Record rain wreaks havoc in northern Queensland

February 4 2019 by Andrew Tjaardstra

There has been severe flooding in Queensland, Australia after record amounts of rain fell in the north of the state during the past week.

In just seven days, the city of Townsville has seen 1,012mm of rain, beating the previous record of 886mm set on the city’s so-called Night of Noah in 1998. More than 500 homes have been damaged by serious flooding with disaster crews and police estimating the total could reach 20,000 as heavy rain is set to continue over the next few days. Meanwhile, 10,000 homes lost power.

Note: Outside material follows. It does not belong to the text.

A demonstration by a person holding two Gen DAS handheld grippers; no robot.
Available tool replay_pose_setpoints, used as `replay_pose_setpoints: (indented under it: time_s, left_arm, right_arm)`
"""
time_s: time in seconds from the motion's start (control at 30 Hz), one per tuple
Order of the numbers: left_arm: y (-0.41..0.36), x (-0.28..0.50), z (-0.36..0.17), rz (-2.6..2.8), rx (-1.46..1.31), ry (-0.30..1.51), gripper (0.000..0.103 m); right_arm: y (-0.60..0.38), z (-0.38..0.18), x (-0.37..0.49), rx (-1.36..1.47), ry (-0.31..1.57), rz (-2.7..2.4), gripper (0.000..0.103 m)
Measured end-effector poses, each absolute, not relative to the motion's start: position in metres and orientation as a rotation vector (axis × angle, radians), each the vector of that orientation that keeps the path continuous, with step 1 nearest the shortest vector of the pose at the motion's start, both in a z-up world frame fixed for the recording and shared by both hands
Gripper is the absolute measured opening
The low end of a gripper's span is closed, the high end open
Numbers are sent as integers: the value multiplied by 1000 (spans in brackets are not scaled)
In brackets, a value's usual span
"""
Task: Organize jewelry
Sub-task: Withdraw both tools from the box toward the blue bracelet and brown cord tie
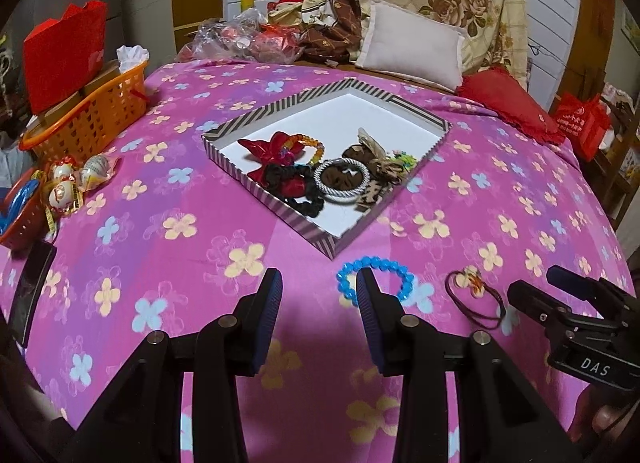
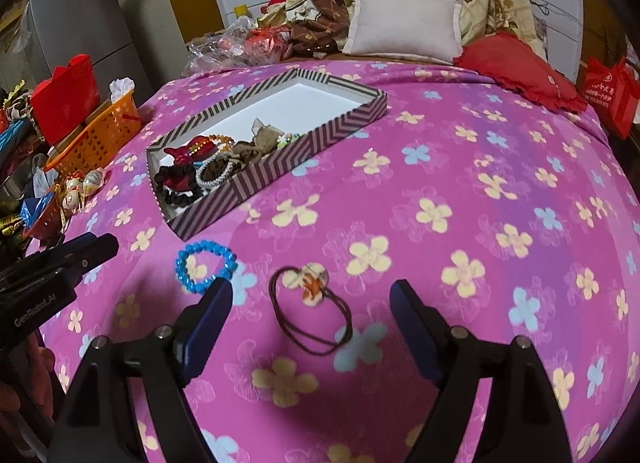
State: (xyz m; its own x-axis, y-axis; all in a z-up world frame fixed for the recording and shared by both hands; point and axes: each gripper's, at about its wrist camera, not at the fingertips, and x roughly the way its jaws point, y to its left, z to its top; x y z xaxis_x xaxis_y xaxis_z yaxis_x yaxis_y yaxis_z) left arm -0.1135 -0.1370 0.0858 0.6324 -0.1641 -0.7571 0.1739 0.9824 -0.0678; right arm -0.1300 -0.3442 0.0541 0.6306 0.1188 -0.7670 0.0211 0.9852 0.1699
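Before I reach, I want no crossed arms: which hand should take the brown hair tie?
Right. The right gripper has open, empty jaws framing the brown hair tie dead ahead. The left gripper lines up with the blue bead bracelet instead; the tie lies off to its right.

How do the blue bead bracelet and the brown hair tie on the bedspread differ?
The blue bead bracelet is a bright ring of chunky beads; the brown hair tie is a thin dark cord loop with a round patterned charm. The bracelet lies rounder and nearer the striped tray; the tie is stretched long. Both lie outside the tray.
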Motion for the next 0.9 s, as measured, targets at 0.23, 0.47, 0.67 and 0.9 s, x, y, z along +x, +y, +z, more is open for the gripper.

There are concerns about the local Ross River Dam, which is at 237% of capacity, and that letting excess water out will flood low-lying homes.

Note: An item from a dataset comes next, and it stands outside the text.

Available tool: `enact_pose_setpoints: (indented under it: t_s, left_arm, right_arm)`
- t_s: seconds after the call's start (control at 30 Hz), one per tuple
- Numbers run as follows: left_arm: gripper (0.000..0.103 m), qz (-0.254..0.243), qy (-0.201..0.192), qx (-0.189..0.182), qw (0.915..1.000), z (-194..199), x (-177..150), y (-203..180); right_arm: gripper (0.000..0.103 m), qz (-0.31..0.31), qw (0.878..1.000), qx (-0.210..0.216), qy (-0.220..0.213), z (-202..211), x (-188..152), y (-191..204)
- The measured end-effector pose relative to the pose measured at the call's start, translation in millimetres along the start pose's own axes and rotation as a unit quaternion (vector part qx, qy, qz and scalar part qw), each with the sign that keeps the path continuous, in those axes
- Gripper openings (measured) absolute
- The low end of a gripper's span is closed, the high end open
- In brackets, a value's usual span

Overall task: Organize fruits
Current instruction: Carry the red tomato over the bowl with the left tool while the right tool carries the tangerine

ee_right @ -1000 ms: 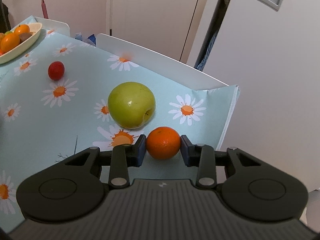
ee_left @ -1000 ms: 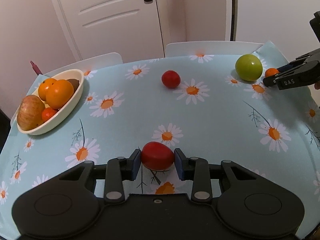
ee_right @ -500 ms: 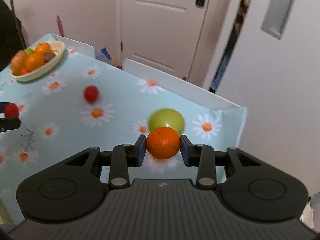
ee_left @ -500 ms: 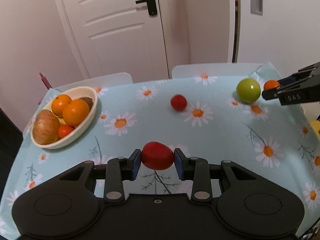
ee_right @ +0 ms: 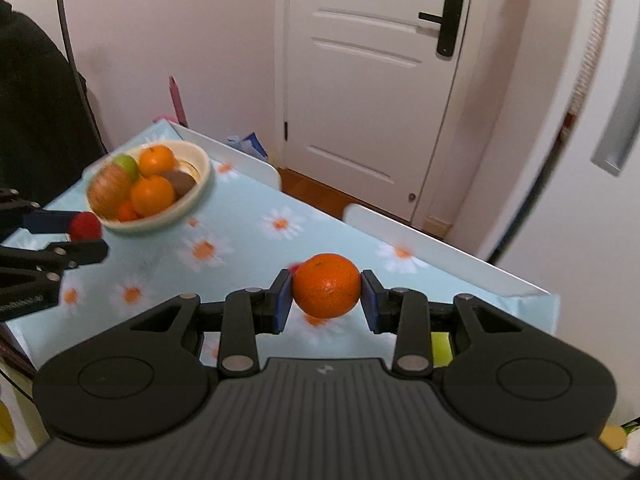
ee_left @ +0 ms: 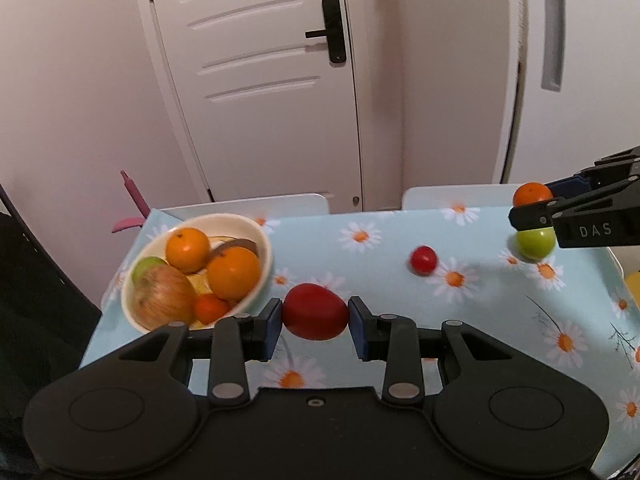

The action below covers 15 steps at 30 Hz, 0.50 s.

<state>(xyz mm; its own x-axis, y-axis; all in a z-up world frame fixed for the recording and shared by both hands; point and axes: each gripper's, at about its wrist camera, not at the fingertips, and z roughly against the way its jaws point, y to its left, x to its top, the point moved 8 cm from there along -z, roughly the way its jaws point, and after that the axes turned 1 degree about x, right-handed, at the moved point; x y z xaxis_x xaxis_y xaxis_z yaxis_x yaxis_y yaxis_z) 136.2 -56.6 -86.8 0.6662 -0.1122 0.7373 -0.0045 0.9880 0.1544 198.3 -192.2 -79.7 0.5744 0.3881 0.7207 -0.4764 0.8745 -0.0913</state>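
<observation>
My left gripper point(ee_left: 314, 317) is shut on a red tomato point(ee_left: 314, 312) and holds it above the table, just right of the cream fruit bowl point(ee_left: 264, 244). The bowl holds oranges, an apple and other fruit. My right gripper point(ee_right: 326, 291) is shut on a small orange point(ee_right: 326, 290), raised above the table's right part. In the left wrist view the right gripper point(ee_left: 532, 208) shows at the right edge, above a green apple point(ee_left: 534, 243). A second red tomato point(ee_left: 423, 259) lies on the cloth. The bowl also shows in the right wrist view point(ee_right: 198, 192), far left.
The table wears a light blue daisy tablecloth point(ee_left: 480, 320). White chair backs point(ee_left: 248, 206) stand along the far edge. A white door point(ee_left: 256, 80) is behind. A dark shape point(ee_right: 32, 112) is at the left of the table. A pink object point(ee_left: 130, 200) stands behind the bowl.
Both grippers have risen off the table with their fruit. The left has moved toward the bowl with the tomato. The right has lifted the orange away from the green apple and swung left.
</observation>
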Motion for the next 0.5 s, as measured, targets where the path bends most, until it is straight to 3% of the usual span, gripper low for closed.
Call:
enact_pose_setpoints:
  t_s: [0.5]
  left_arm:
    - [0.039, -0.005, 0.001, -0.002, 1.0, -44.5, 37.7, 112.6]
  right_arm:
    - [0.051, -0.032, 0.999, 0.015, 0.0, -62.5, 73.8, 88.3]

Schools were closed on Friday and will be closed in the town today too, while Townsville closed its airport. Disaster assistance has been made available for communities in Townsville, Charters Towers, Palm Island, Richmond and Burdekin.

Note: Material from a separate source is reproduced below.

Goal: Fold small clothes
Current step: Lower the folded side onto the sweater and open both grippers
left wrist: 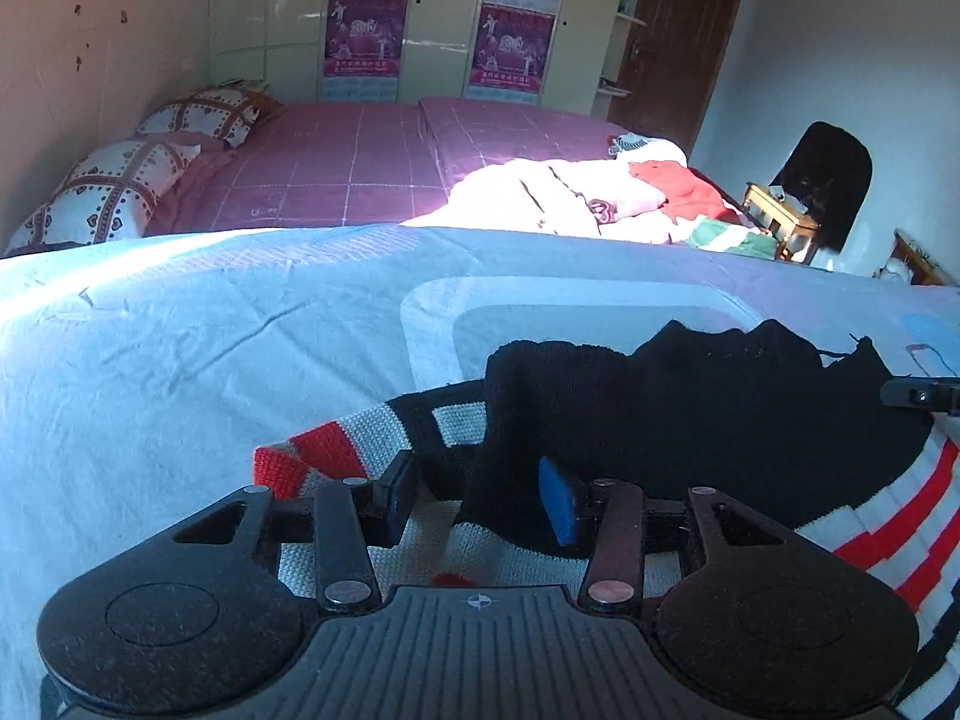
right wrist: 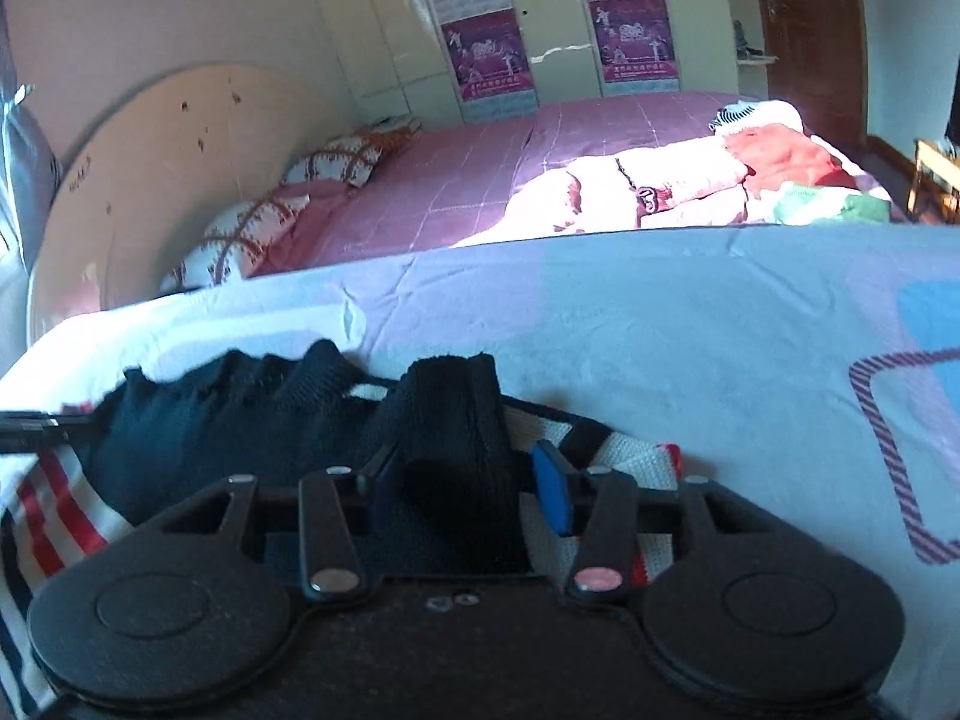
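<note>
A small knitted sweater [left wrist: 690, 414], black with white and red stripes, lies folded on a pale printed sheet [left wrist: 180, 360]. My left gripper [left wrist: 474, 480] hangs low over its left side with the jaws apart. A black sleeve fold [left wrist: 504, 468] lies loose between the fingers. In the right wrist view the sweater [right wrist: 228, 420] spreads to the left. My right gripper [right wrist: 456, 468] stands open around a raised black sleeve [right wrist: 450, 420], with the blue pad [right wrist: 552, 495] just off the cloth. The other gripper's tip shows at the edge of each view.
Beyond the sheet's far edge is a bed with a purple checked cover [left wrist: 336, 168] and patterned pillows [left wrist: 108, 192]. A heap of white, red and green clothes [left wrist: 600, 198] lies at its near right. A small wooden table [left wrist: 780, 222] stands right; a wardrobe with posters is behind.
</note>
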Tool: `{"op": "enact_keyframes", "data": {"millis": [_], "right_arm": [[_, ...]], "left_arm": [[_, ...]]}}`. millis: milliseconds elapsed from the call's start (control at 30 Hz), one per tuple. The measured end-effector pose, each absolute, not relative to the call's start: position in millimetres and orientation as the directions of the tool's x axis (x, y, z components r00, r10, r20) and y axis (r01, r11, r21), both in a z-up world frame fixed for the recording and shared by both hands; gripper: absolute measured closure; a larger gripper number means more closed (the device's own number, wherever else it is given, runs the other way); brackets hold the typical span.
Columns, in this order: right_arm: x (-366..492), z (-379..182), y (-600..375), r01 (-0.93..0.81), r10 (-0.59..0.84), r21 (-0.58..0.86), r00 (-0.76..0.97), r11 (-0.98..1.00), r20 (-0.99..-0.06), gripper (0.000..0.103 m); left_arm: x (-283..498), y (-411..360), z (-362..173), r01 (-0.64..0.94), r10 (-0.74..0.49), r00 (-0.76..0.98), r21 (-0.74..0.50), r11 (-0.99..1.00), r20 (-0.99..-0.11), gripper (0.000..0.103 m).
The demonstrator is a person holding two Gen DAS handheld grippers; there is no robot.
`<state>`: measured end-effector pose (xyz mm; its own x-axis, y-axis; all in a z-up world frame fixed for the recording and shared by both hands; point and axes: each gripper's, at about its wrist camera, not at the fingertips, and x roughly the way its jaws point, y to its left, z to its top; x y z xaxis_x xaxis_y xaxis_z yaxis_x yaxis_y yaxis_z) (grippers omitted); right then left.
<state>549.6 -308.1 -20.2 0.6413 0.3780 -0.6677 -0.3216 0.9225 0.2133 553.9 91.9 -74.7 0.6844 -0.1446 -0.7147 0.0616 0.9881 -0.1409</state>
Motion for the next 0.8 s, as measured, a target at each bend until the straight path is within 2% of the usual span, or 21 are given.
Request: {"op": "enact_keyframes", "data": {"millis": [33,67,100,133,267,367,467,600,733,800], "right_arm": [[549,-20,-301,-0.336,0.362,0.177,0.642,0.925,-0.675,0.079],[548,-20,-296,-0.348,0.359,0.16,0.639,0.924,-0.68,0.089],[546,-20,-293,-0.356,0.356,0.147,0.642,0.923,-0.679,0.095],[544,-19,-291,-0.363,0.358,0.141,0.648,0.921,-0.672,0.097],[533,-12,-292,-0.368,0.356,0.11,0.714,0.924,-0.603,0.098],[532,-2,-302,-0.342,0.349,0.117,0.769,0.932,-0.536,0.098],[536,-3,-308,-0.308,0.317,0.106,0.795,0.945,-0.517,0.098],[557,-28,-306,-0.264,0.265,0.1,0.72,0.959,-0.641,0.098],[558,-29,-299,-0.276,0.247,0.063,0.71,0.959,-0.66,0.095],[549,-22,-301,-0.27,0.246,0.062,0.729,0.961,-0.639,0.081]], "left_arm": [[555,92,-76,0.068,-0.153,0.682,-0.147,0.987,-0.715,0.068],[552,92,-75,0.072,-0.157,0.685,-0.149,0.986,-0.711,0.074],[551,93,-73,0.072,-0.156,0.691,-0.148,0.986,-0.706,0.082],[548,96,-72,0.078,-0.173,0.699,-0.167,0.983,-0.694,0.097],[530,97,-69,0.067,-0.173,0.77,-0.191,0.979,-0.614,0.099],[518,104,-66,0.013,-0.13,0.836,-0.217,0.976,-0.533,0.099],[514,114,-69,-0.067,-0.067,0.868,-0.249,0.966,-0.492,0.099],[541,108,-88,-0.136,-0.02,0.763,-0.19,0.972,-0.646,0.099],[551,102,-88,-0.129,0.009,0.74,-0.129,0.983,-0.672,0.096],[544,106,-81,-0.143,0.02,0.755,-0.135,0.981,-0.655,0.083]]}}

So far there have been 1,900 claims lodged with insurers, with the losses amounting to A$16.7 million (US$12.1 million). The number of claims is expected to rise significantly over coming weeks as residents return to their damaged businesses, homes and vehicles.

Australia has seen a series of serious weather events over the past few months, with the costs of Sydney’s hailstorm in December rising well above A$630 million (US$457 million), while January was Australia’s hottest month on record.